Echoes Over Time: Unlocking Length Generalization in Video-to-Audio Generation Models

Conference: CVPR 2026 arXiv: 2602.20981 Code: None (Project page: https://echoesovertime.github.io) Area: Speech/Audio Keywords: Video-to-Audio generation, long-sequence generation, hierarchical network, Mamba, multimodal alignment

TL;DR

This paper proposes MMHNet, a Multimodal Hierarchical Network based on a hierarchical architecture and non-causal Mamba-2, achieving length generalization by training on short clips (8 seconds) while generating high-quality, well-aligned audio for long videos (5+ minutes). MMHNet substantially outperforms existing methods on the UnAV100 and LongVale benchmarks.

Background & Motivation

Video-to-Audio (V2A) generation aims to synthesize semantically and temporally aligned audio for silent videos, with significant applications in filmmaking and game development.

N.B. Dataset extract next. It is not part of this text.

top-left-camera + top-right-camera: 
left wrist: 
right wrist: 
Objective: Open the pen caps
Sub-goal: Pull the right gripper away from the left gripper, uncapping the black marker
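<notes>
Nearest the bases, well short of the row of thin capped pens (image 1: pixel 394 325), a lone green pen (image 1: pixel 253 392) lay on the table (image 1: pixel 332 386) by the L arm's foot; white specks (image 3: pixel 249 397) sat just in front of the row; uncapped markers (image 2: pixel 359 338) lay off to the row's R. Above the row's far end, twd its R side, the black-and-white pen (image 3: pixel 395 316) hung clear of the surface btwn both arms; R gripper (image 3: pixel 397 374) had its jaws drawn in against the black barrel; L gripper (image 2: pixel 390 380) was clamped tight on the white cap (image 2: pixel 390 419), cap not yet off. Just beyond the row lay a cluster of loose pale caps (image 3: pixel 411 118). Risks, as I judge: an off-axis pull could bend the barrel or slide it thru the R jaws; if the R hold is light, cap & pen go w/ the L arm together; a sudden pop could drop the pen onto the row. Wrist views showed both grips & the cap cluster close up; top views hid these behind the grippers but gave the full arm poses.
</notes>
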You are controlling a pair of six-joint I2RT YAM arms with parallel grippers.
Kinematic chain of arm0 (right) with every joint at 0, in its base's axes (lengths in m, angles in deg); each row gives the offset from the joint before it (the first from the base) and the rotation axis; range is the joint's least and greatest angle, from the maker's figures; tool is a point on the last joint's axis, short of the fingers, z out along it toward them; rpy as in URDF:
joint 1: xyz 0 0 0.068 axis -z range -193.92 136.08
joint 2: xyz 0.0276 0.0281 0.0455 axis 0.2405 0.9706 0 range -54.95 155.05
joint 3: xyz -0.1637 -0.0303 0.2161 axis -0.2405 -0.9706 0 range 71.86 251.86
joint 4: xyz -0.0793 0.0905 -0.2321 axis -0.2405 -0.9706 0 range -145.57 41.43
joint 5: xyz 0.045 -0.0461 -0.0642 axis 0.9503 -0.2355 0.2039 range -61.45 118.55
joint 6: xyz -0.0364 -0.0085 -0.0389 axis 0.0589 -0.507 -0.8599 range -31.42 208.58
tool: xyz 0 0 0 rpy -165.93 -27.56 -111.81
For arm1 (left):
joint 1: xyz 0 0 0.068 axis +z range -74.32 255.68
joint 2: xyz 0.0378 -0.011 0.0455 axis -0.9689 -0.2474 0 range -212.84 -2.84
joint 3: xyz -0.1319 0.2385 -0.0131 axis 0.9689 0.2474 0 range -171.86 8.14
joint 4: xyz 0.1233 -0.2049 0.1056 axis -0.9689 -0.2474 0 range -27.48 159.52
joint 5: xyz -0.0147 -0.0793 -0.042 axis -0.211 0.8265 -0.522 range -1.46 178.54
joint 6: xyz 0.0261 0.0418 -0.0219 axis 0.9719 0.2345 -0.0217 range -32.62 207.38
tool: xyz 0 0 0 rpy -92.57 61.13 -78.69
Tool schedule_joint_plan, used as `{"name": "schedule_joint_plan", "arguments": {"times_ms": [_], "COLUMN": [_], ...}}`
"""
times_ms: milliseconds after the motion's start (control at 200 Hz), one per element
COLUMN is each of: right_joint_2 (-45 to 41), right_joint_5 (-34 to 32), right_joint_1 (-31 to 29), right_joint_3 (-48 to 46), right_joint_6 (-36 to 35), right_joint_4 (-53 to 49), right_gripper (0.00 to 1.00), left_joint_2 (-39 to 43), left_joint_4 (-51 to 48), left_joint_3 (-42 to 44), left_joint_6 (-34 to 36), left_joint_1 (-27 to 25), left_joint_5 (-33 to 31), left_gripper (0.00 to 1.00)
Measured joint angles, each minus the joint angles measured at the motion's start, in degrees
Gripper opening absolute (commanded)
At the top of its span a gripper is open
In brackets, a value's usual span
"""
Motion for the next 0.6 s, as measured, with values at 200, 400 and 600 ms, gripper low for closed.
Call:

Existing V2A methods (e.g., MMAudio, Diff-Foley) are primarily optimized for short audio generation (8–10 seconds) and fail to generalize effectively to long video scenarios.

The root cause lies in three compounding issues: (1) long audio-video training data is scarce, with public datasets typically capped at one minute; (2) Transformer architectures rely on positional encodings (e.g., RoPE), causing sharp performance degradation when inference sequence length exceeds training length; (3) naive segmentation-and-concatenation approaches result in fragmented audio, unnatural transitions, and degraded audio quality.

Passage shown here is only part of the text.